My response to Rep. Fiore (R-NV)

I sent the following message to Nevada Assemblywoman Michele Fiore, in response to her comments suggesting that racism is a thing of the past:

Rep. Fiore,

I recently became aware of the comments you made during a hearing before the Nevada Assembly’s Legislative Operations and Elections Committee. These comments indicate that you feel racism is over. It is not, and the fact that you think so worries me. I also feel that you have a very limited understanding of racism.

Racism is not just “discrimination or bigotry towards an individual or individuals based on their actual or perceived race”. The sociological definition of racism is ‘power plus prejudice’ and is inclusive of individual acts of bigotry as well as systemic race-based discrimination.

Racism is more than lynching (have you read about the hanging of Otis Byrd yet?).

It is more than calling black people, American Indians, Latinos, or Asians one of the many bigoted slurs used to deny them their basic humanity (slurs which continue to be used to this day).

Racism is more than making black people sit at the back of the bus or enter the back door of an establishment.

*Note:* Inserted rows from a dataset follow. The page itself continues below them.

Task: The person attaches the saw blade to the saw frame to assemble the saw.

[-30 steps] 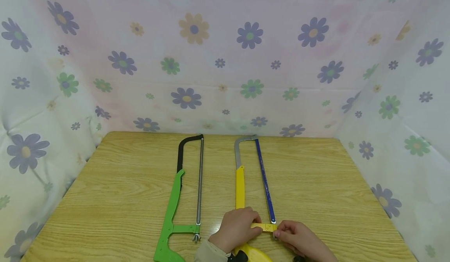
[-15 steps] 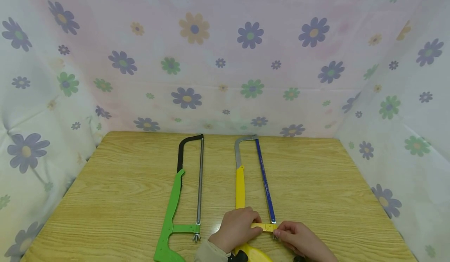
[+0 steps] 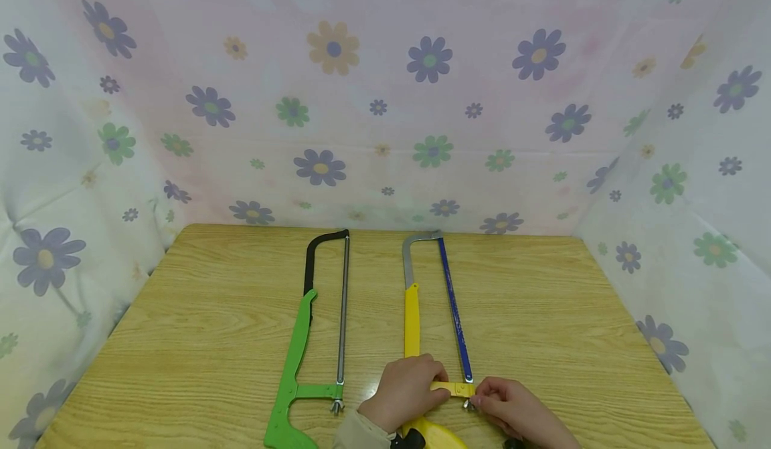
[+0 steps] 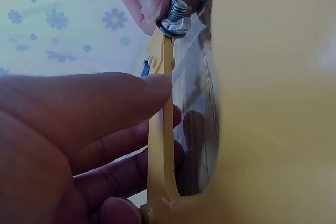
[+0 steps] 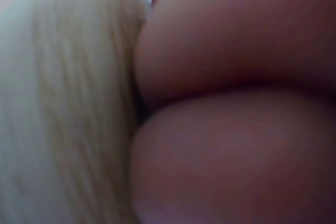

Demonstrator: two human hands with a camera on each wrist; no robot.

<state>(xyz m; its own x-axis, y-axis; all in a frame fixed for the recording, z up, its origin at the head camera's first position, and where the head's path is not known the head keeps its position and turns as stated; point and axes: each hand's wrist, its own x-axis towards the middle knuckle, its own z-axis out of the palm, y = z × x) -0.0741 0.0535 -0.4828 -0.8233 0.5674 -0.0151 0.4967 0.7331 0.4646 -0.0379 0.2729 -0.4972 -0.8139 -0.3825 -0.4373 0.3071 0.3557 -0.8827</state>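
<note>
A yellow hacksaw (image 3: 412,322) with a grey front frame and a blue blade (image 3: 454,315) lies on the wooden table. My left hand (image 3: 406,392) grips its short yellow crossbar, thumb on one side and fingers on the other, as the left wrist view shows. At the crossbar's outer end, my right hand (image 3: 518,409) pinches the wing nut (image 4: 178,26), which sits on a threaded bolt (image 4: 180,10). One wing shows beside the fingertips in the head view. The right wrist view is filled by blurred curled fingers (image 5: 236,145) close to the tabletop. My left hand hides part of the saw's handle.
Left of the yellow saw lies a green hacksaw (image 3: 295,348) with a black front frame and a grey blade (image 3: 343,315). Its own wing nut (image 3: 336,407) points toward me. Flowered cloth (image 3: 385,101) stands behind the wooden table (image 3: 542,302) and along both sides.
My right fingertips have shifted slightly at the wing nut, and more of its metal shows now. My left hand and both hacksaws stay in place.
</note>
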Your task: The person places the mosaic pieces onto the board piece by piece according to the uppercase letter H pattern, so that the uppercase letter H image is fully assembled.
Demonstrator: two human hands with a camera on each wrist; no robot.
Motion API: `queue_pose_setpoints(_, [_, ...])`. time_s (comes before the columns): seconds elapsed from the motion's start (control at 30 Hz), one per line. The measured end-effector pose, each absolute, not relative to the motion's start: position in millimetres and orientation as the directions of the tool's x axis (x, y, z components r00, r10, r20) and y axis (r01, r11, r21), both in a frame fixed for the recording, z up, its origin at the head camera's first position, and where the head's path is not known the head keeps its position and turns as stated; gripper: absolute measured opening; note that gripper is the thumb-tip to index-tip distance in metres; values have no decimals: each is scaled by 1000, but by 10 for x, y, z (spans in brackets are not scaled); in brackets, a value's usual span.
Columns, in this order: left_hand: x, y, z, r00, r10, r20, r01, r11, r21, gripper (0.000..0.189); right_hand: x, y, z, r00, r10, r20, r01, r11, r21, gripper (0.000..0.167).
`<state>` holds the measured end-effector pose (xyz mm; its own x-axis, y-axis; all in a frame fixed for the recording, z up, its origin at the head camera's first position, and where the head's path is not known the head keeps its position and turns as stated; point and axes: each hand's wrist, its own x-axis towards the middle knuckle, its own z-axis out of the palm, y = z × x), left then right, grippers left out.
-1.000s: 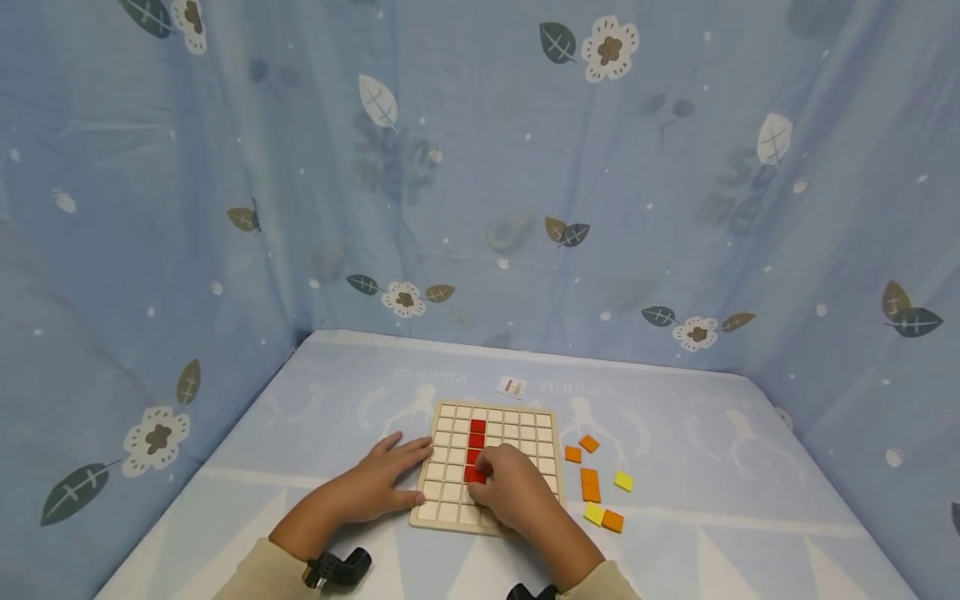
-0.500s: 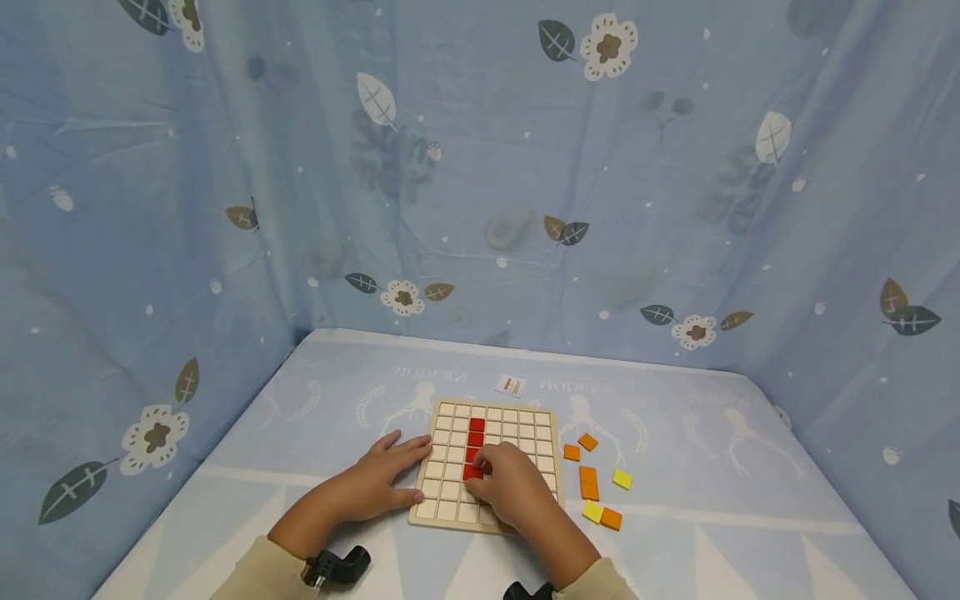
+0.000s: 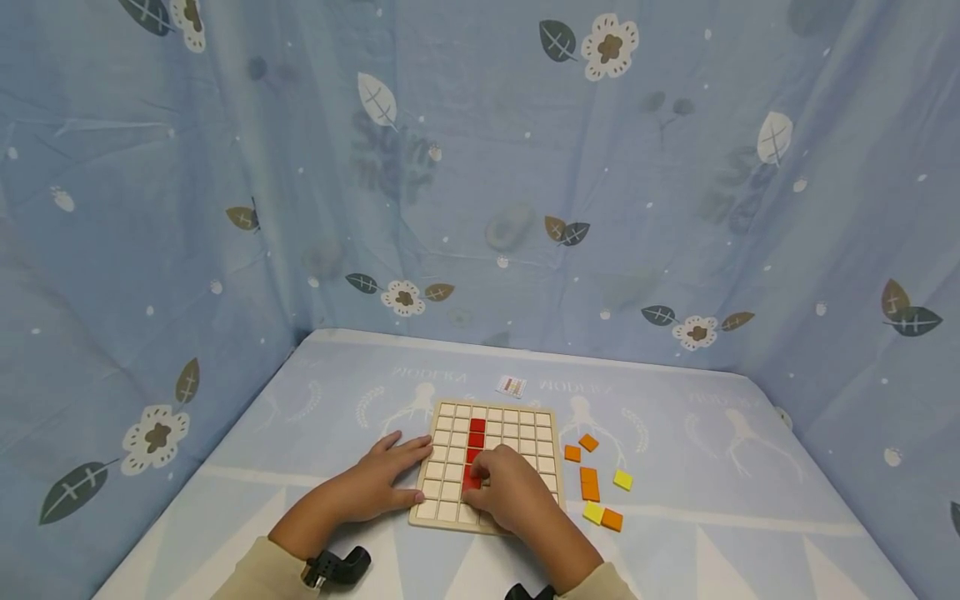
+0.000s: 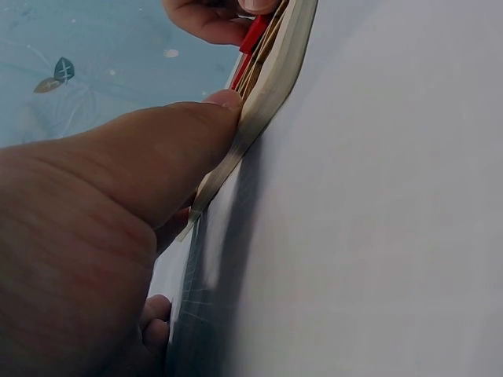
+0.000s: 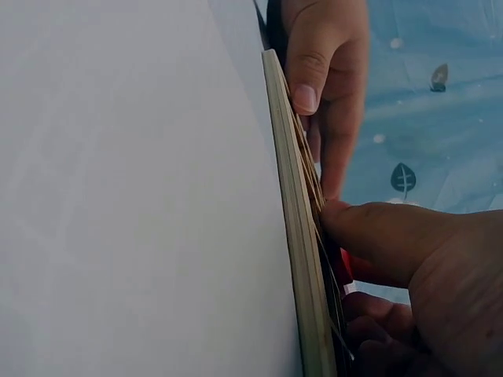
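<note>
A wooden grid board [image 3: 446,524] with pale square cells lies on the table, a column of red tiles [image 3: 477,439] set in it. My left hand [image 3: 381,477] rests on the board's left edge with fingers spread, the thumb at its front left. Over the lower end of the red column, my right hand [image 3: 513,492] pinches a red tile [image 4: 253,33] between thumb and fingers. In the left wrist view that tile stands tilted above the board. The right hand covers several cells of the board.
Right of the board lie several loose orange tiles [image 3: 589,483] and two yellow tiles [image 3: 623,480]. A small printed card [image 3: 512,386] lies behind the board. A patterned blue curtain [image 3: 480,208] closes in the back and sides of the table.
My right hand has shifted slightly toward me along the red column, and the red at its fingertips now reaches lower. The left hand has stayed in place.
</note>
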<state>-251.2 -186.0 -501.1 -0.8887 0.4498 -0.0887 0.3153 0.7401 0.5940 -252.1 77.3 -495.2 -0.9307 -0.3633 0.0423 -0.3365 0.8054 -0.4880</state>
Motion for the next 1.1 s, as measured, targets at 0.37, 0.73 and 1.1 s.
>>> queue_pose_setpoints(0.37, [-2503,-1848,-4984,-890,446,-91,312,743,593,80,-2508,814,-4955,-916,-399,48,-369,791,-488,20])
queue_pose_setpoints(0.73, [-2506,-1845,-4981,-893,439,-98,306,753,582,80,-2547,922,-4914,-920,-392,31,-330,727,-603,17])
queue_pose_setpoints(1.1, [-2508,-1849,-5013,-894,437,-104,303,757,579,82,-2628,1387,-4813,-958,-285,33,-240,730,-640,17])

Racism isn’t limited to the US imprisoning Japanese Americans in WWII.

It’s more than the Tuskegee Experiments.

It’s more than ‘Birth of a Nation’.

Racism is more than just the way people act, or the things they say. Racism is also about institutions. Institutions like the USAmerican criminal justice system which treats white people more fairly than people of color, disproportionately targets Blacks and Latinos for stopping and frisking, and imprisons African-Americans at an alarming rate.

Racism is also the War on Drugs.  Despite the fact that White Americans use drugs at roughly the same rate as African-Americans, the War on Drugs has had a far greater impact on Black people.

Racism is about people failing to realize that ‘People of Color’ and ‘African-American’ are not interchangeable terms.

Racism is also the way politicians speak about and craft legislation concerning undocumented immigrants.

Racism is also the way people refer to African-Americans as thugs (which is a stand-in for N*gger). Or the way political pundits drone on about “black on black” violence while ignoring the fact that white people commit almost as much violence against other white people.

Racism is also about politicians fighting to end or reduce the effectiveness of government assistance programs. Many political figures think that those making use of government assistance are all unemployed, lazy black people who shouldn’t be supported by the government. They’re ignorant of the facts that show that huge numbers of low-income people *have* jobs and still need government assistance to survive. They’re ignorant of all the poor white men and women who use government assistance, as well as the children of poor families who need it and the senior citizens who need it. Meanwhile, corporations across the country get tax breaks–i.e. government assistance–and there’s not a peep from these politicians.

Racism is also about voter ID laws which disproportionately target People of Color.

Racism is also the way people think of Muslims as being a threat (yes there is a racial component to anti-Muslim bigotry; these bigots likely don’t have white Muslims in mind when they talk about the threat of Muslims and Islam).

Racism is also about the implicit racial biases that float around in the back of the minds of even those people who think they aren’t racist. These biases affect us on subconscious levels and can be difficult to detect, but they are there. Subconscious biases lead people to make snap judgments about others, such as when a woman clutches her purse as she walks past black people.

Racism is also respectability politics. African-Americans are routinely admonished to pull their pants up,

Racism is not over. It is still alive and well. It manifests in both subtle and overt ways and can be seen in individuals or institutions. It affects African-Americans, Asian-Americans, Latinos, and American Indians. While White Americans can be indirectly affected by racism (for instance, white friends or family members of PoC), they are not the target of it. It is American Indians, not White Americans, who are directly impacted by the continued refusal of the Washington Redskins’ owner to change the teams’ name.  It is Latinos and Hispanic-Americans, not White Americans, who have to deal with racist Sheriff Joe Arpaio. It is Asian-Americans, not White Americans, who face labor market discrimination.  It was African-Americans, not White Americans, who were horribly treated-for decades-by the racist Ferguson Police Department.  And rather than White Americans, it is African-Americans, Hispanic-Americans and Latinos, Asian-Americans, and American Indians who are routinely face discrimination at all levels in the motion picture film industry. As a White American, you do not get to decide when racism is over. You are not the target.

I hope the pushback you’ll inevitably receive prompts you to learn more about racism in the U.S.  There is a wealth of information available attesting to the continued existence of racism. That it permeates our culture is a fact. Unlike People of Color, that is a fact that you have the privilege of not acknowledging. As racism doesn’t affect your everyday life in any meaningful way, you don’t have to live with the daily realities faced by People of Color. By denying the existence of racism, you erase the stories of people across the country. And that in itself is racist.

So was referring to your colleague as ‘colored’.